West Hollywood Public Art
If you find yourself driving north or south on San Vicente Blvd. in West Hollywood, drive slowly as you cross Melrose Ave. because on either side of you will be one of Los Angeles Counties best public art exhibitions. The brand new West Hollywood Public Library has turned over its massive exterior walls to a handful of street artists to create huge outdoor murals. The effects are a welcome visual relief to spaces that otherwise might have been sold for advertising revenue.
According to a recent Los Angeles Times article the idea for filling these space with art came from MOCA Director Jeffrey Deitch, during a tour of the library while it was under construction. According to Andrew Campbell, West Hollywood’s cultural affairs administrator, “Deitch saw the walls and thought they would make an ideal extension of the museum’s “Art in the Streets” exhibition.
Joining Scharf with exterior works are Shepard Fairey and Retna.

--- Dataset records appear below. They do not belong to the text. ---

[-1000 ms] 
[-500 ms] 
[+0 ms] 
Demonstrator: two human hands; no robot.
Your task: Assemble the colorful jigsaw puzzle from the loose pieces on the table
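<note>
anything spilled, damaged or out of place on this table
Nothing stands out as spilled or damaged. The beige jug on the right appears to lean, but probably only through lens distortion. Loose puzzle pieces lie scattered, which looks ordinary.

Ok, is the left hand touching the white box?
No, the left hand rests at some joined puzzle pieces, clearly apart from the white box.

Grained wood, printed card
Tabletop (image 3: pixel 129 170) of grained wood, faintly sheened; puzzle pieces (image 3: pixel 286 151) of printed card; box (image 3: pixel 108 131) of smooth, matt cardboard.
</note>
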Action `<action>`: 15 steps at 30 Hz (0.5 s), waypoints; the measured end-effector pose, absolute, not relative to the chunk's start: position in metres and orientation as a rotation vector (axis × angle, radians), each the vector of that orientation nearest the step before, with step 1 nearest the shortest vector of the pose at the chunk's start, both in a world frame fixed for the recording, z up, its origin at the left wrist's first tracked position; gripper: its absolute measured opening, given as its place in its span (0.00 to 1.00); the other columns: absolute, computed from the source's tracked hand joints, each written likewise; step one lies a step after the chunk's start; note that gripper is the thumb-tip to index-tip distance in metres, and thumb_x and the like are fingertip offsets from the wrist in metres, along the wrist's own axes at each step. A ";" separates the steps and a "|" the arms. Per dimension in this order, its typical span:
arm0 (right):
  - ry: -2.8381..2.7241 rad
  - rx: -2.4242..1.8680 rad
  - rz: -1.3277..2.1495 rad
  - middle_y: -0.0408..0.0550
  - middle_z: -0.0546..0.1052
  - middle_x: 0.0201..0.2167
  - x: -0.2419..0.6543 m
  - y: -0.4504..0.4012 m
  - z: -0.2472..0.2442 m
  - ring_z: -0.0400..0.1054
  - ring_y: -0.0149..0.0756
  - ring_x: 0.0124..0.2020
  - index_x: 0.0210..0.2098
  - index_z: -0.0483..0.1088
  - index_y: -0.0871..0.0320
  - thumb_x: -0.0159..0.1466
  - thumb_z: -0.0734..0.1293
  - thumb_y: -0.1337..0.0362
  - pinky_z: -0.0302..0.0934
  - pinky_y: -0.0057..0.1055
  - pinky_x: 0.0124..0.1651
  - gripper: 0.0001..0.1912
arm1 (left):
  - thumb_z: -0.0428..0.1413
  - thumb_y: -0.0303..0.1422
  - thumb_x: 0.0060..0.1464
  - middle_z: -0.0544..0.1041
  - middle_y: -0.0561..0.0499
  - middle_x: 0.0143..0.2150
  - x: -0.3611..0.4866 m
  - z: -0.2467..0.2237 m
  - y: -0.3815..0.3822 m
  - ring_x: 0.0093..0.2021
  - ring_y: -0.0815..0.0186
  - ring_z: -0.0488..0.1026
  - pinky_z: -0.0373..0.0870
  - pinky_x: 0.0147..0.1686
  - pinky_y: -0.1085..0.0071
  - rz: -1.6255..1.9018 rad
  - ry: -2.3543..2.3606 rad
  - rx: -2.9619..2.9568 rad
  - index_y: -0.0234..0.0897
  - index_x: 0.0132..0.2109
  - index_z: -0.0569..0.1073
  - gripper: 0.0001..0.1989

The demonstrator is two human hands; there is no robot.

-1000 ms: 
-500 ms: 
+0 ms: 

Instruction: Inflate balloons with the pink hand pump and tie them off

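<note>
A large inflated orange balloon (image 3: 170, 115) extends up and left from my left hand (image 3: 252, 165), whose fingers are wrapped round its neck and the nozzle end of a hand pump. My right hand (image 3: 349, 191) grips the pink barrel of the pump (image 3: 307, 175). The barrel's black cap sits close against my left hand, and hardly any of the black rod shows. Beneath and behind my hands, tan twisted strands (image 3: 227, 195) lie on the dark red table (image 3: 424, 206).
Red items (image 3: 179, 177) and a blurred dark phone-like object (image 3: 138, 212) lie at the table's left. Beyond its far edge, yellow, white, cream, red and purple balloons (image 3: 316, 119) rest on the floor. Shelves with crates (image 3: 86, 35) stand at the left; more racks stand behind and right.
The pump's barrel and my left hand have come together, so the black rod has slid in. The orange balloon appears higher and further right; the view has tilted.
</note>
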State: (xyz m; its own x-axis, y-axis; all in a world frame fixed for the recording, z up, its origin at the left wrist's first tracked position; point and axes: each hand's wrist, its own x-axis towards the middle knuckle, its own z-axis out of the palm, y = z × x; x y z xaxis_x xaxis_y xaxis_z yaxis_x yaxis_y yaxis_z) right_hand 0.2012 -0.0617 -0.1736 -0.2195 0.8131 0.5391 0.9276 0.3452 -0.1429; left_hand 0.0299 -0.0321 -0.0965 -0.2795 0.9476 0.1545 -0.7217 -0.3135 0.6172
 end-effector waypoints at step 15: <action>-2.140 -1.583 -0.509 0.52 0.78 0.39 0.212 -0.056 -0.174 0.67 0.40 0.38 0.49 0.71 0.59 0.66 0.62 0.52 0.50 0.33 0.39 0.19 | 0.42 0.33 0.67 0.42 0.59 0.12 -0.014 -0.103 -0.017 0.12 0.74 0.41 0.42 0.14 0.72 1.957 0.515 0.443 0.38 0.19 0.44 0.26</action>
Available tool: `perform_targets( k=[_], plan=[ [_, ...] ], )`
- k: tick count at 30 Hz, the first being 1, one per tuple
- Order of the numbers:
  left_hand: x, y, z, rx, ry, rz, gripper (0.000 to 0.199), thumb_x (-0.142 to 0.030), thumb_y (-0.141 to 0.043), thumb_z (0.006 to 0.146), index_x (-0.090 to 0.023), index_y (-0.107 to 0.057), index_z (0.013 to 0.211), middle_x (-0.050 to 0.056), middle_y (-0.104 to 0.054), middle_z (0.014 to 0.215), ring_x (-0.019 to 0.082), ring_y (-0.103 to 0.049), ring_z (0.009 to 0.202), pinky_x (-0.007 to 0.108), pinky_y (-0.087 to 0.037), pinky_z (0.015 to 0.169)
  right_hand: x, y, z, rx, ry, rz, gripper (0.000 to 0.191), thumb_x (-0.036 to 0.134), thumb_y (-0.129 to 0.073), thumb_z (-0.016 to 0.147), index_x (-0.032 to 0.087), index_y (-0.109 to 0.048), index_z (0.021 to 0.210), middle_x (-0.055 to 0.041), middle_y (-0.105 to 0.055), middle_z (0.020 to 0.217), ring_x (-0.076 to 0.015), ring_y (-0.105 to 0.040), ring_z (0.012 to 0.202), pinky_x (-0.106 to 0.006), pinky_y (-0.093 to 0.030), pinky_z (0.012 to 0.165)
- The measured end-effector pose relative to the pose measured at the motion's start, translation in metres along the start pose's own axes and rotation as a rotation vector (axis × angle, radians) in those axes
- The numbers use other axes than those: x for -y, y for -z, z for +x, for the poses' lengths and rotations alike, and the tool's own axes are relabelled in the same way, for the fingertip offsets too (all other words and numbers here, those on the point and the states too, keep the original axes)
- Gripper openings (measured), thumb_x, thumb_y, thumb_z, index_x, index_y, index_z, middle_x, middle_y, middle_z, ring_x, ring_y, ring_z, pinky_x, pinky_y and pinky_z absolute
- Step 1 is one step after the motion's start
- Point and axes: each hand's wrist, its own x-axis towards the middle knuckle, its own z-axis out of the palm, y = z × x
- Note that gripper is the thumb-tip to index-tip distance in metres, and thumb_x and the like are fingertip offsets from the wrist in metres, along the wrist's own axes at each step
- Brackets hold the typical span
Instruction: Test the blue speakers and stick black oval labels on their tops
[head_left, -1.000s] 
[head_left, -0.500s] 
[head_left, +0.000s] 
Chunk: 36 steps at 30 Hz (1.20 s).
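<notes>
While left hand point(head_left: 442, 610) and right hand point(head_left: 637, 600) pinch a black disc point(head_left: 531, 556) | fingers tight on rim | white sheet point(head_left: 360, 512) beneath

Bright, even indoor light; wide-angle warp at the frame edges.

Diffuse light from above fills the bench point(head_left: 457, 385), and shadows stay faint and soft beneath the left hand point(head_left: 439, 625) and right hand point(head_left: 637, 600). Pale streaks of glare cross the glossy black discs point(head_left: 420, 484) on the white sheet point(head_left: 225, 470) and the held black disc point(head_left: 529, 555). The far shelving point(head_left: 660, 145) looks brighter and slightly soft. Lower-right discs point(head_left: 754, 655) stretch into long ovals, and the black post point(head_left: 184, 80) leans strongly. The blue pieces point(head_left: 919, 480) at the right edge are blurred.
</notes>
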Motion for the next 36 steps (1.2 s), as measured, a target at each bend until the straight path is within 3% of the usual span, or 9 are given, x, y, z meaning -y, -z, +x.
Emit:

Across San Vicente on the grounds of the Pacific Design Center’s front lawn, adding to the giant chair and desk lamp that anchor the east and west sides of the building’s Melrose Ave. face is an exhibition called Eleven Heavy Things by the artist Miranda July.
This art invites interaction and begs to be photographed with friends faces protruding from the art, etc., Unfortunately the PDC is somewhat, and that’s putting it mildly, protective of it’s “public” spaces and employs full-time guards to prevent the actual public from stepping foot onto its pristine patches of perfectly green grass. And having been chased off the grass before, not to mention being asked to vacate the outdoor sitting area adjacent to the circular food kiosk, one Sunday afternoon not too long ago, because #1 it was private property and #2 only available for actual human use if the kiosk was open (ok, clearly one can’t jump up on the giant chair and relax with a book, but these chairs just sit unused for more hours than they are available for us, begging neighborhood riff-raff like me to bring a paper or book and settle into one of the chairs and enjoy the quiet space) my photos of this art do not do Ms. July’s installation justice. So I suggest that you the reader (and that assumes that anyone is reading this) walk or drive over, park in the new parking lot at the new library (the parking lot is open already), and see everything on your own visual terms.
And kudo’s to the City of West Hollywood for using the exterior of the new library as an extension of the learning facility housed within its very walls, for exposing anyone who cares to look up and see art. Real art. Public art. Free art.